By Jake Davis
Transient

Wikipedia, the scourge of teachers who still give writing assignments (as if students still had a chance of becoming literate), cannot rely solely on the blood, sweat, and wikitears of its editors alone. There's simply too much content: as of now, that'd be over four million articles in English alone, plus at least as many in other languages. The English edition, if you printed and bound it, would fill almost nine library shelves. So, according to a recent BBC News Magazine article, the Internet encyclopedia now runs with the help of bots.

Essentially, the bots have to be used because of the logistical massiveness of the encyclopedia. Its contents can be edited by all the people who read it—which means, if you think about it, they should be as tagged, graffed, and marked up as the stalls in your favorite dive bar: FREE ART DEGREES, DREAMERS should be written next to every figurative roll of toilet paper on every page of Wikipedia, right? Somehow, it's not.
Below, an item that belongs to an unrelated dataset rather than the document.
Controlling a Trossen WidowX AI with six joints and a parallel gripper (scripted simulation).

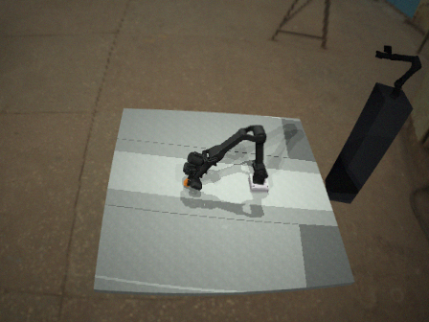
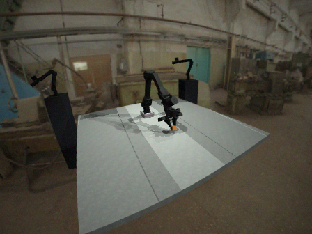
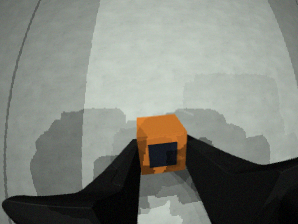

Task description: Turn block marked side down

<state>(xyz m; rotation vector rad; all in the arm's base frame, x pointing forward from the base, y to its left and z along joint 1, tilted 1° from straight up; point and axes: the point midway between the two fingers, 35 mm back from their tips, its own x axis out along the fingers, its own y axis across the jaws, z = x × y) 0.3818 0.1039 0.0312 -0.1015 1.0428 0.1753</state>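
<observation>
The hand (image 3: 161,163) is clenched on the orange block (image 3: 161,143), one black finger (image 3: 127,176) pressed against each of its side faces. In the wrist view the block sits just below the middle of the picture, with the fingers reaching up to it from about 7 and 5 o'clock. The face turned toward the wrist camera carries a dark square mark, so the marked side is not facing the desk (image 3: 166,43). The plain orange face above it catches the light.

From the top view the arm (image 1: 230,144) rises from its white base plate (image 1: 259,184) near the middle of the desk (image 1: 168,249), bends at an elbow toward 12 o'clock, and stretches out toward 9 o'clock from the base. The hand (image 1: 191,182) points down at the end of that reach, and a sliver of the block (image 1: 185,182) shows at its 9 o'clock edge.

In the exterior view the hand (image 2: 171,125) hangs low over a pale stripe of the desk (image 2: 115,181), with the block (image 2: 174,128) at its tip, close above the surface or touching it; I cannot tell which. The arm's shadow lies on the desk directly beneath the hand.

A tall dark column (image 1: 369,139) stands off the desk at about 3 o'clock in the top view.
</observation>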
The relative cleanliness of Wikipedia is due in large part to the bots—armies of them lurking behind the scenes, looking out for changes to articles that are irrelevant or offensive. Gone are the days when you could squeeze "phuque" into your hometown's demographic chart or kill a lunchbreak by putting dick jokes into Anthony Weiner's page, and gone are the days when you could put the name of your arch nemesis on the list of prominent war criminals. So much for those shitzingigz.
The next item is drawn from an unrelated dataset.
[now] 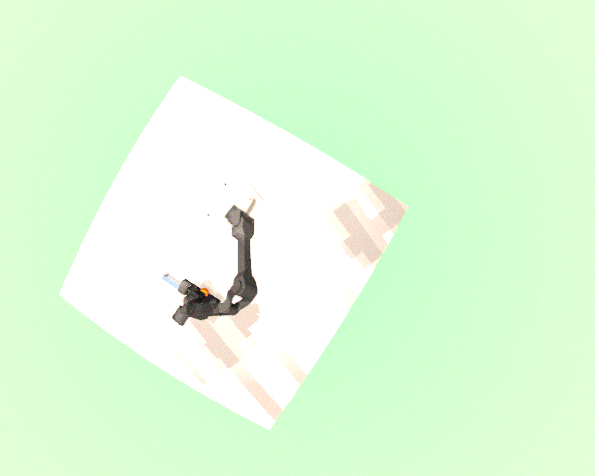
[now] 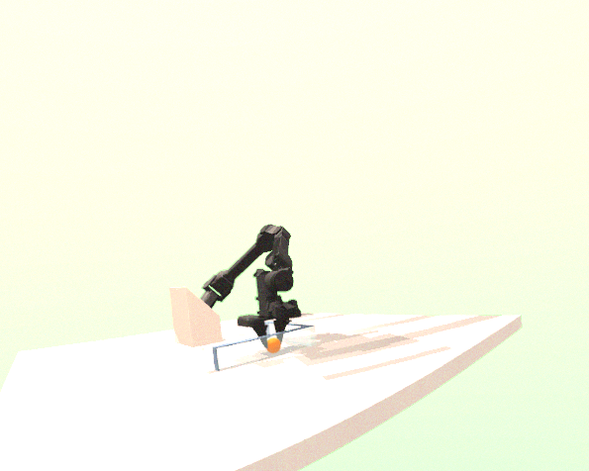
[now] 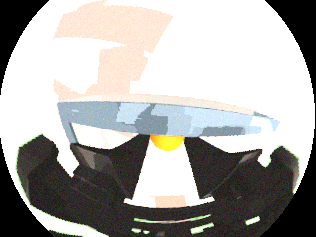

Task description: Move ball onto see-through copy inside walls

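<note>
The gripper (image 2: 273, 340) is pointing straight down inside the corner made by the walls (image 2: 244, 349), its fingers part-way closed and pinching the ball (image 2: 273, 344) between their tips. The ball is sitting low, close to the worktop (image 2: 132, 405), behind the long near wall in the exterior view and just inside it; whether it is touching the worktop I cannot tell. In the wrist view the wall (image 3: 166, 118) is stretching as a blue-grey band across the frame, covering the upper part of the ball (image 3: 166, 142), which is showing as a small yellow-orange patch between the two dark fingers. From the top, the ball (image 1: 204, 292) is peeking out as an orange dot beside the gripper body, with a short pale blue stretch of wall (image 1: 170, 279) sticking out to the left of it. The see-through copy is not distinguishable in any view. A pale peach block (image 2: 193, 317) is standing left of the walls, beside the arm (image 2: 244, 263).
</note>
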Motion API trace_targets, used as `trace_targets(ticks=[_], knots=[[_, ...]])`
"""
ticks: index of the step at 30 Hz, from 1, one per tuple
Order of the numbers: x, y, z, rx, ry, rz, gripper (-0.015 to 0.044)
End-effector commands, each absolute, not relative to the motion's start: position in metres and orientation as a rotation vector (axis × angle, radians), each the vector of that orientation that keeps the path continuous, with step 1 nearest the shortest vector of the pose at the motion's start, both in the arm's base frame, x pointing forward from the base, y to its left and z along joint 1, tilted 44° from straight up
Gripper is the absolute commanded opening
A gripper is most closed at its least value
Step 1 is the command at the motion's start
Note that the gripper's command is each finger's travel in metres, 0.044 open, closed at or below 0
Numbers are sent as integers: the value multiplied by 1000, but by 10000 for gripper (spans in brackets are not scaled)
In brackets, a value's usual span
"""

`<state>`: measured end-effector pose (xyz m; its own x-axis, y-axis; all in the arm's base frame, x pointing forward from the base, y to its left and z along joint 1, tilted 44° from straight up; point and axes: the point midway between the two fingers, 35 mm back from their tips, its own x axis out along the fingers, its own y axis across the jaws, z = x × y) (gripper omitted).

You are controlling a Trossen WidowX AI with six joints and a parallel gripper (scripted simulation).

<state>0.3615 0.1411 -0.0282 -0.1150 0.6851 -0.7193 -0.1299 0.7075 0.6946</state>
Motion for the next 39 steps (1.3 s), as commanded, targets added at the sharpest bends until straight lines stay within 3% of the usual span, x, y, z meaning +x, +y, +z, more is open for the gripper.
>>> trace_targets(ticks=[1,2,14,19,24,35,39], knots=[[360,143,-30,479,1546,737,0],[360,143,-30,479,1546,737,0],[362,141,-29,473,1540,737,315],[364,134,-21,472,1541,735,316],[371,83,31,475,1546,734,316],[371,86,26,487,1544,727,316],[373,62,52,484,1544,730,421]])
Of course, Wikimedia stresses the fact that the bots are not calling all the shots, and that human editors are necessary to retain the polish—such as it is—of the site. And you might think that that is going to be the case for a while. Except you're probably wrong. Bots are already writing effective articles, covering things that no human would really want to write about. Like little league games.
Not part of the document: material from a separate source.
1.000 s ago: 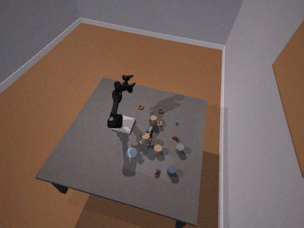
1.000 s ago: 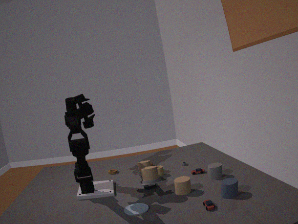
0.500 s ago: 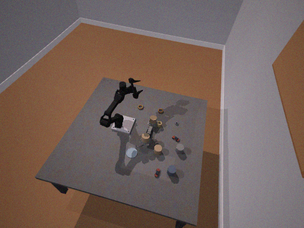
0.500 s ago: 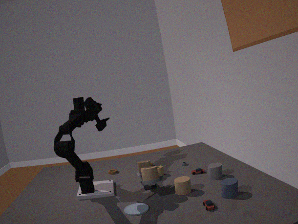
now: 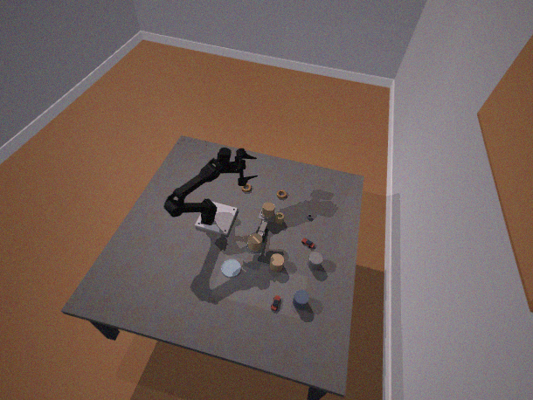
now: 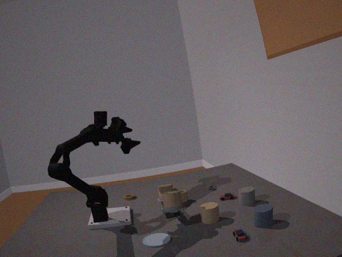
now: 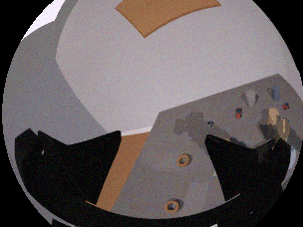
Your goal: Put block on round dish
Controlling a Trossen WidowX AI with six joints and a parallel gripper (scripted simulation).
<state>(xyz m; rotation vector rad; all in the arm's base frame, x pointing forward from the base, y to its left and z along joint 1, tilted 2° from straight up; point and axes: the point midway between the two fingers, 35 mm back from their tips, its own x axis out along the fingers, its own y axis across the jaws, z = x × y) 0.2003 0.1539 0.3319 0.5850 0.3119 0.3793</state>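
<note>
My gripper is open and empty, high above the table and well away from both cups. A small balance has a pale beam. One tan cup stands on its near end. The other tan cup stands on its far end, partly hidden by the near cup in the exterior view. I cannot tell reliably which end is lower. No block is visible. The round pale blue dish lies in front of the balance with nothing on it.
Near the balance are a tan cylinder and a small yellowish hollow piece. Farther off are a grey cylinder, a blue cylinder, two red toy cars, two orange rings and a small dark item.
</note>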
Once the robowriters start breaking into a more general writing field—I'm guessing that romance and thriller genres will be the first to see commercially viable, algorithmically generated content—the literary landscape will change at an even more rapid pace. You thought eBooks were the end of novels? Wait till a bot compiles a narrative specifically honed on your Amazon buying habits.

In response to this technological marvel, writers will probably become more formally experimental, seeking to convey in ways that escape conventional tropes. (Yay. For. Poetry.) And their audience will probably take renewed pleasure in standing in the same room with them, knowing that the words they savor are the work of a fleshy primate. (Hasta la vista, mass-culture.)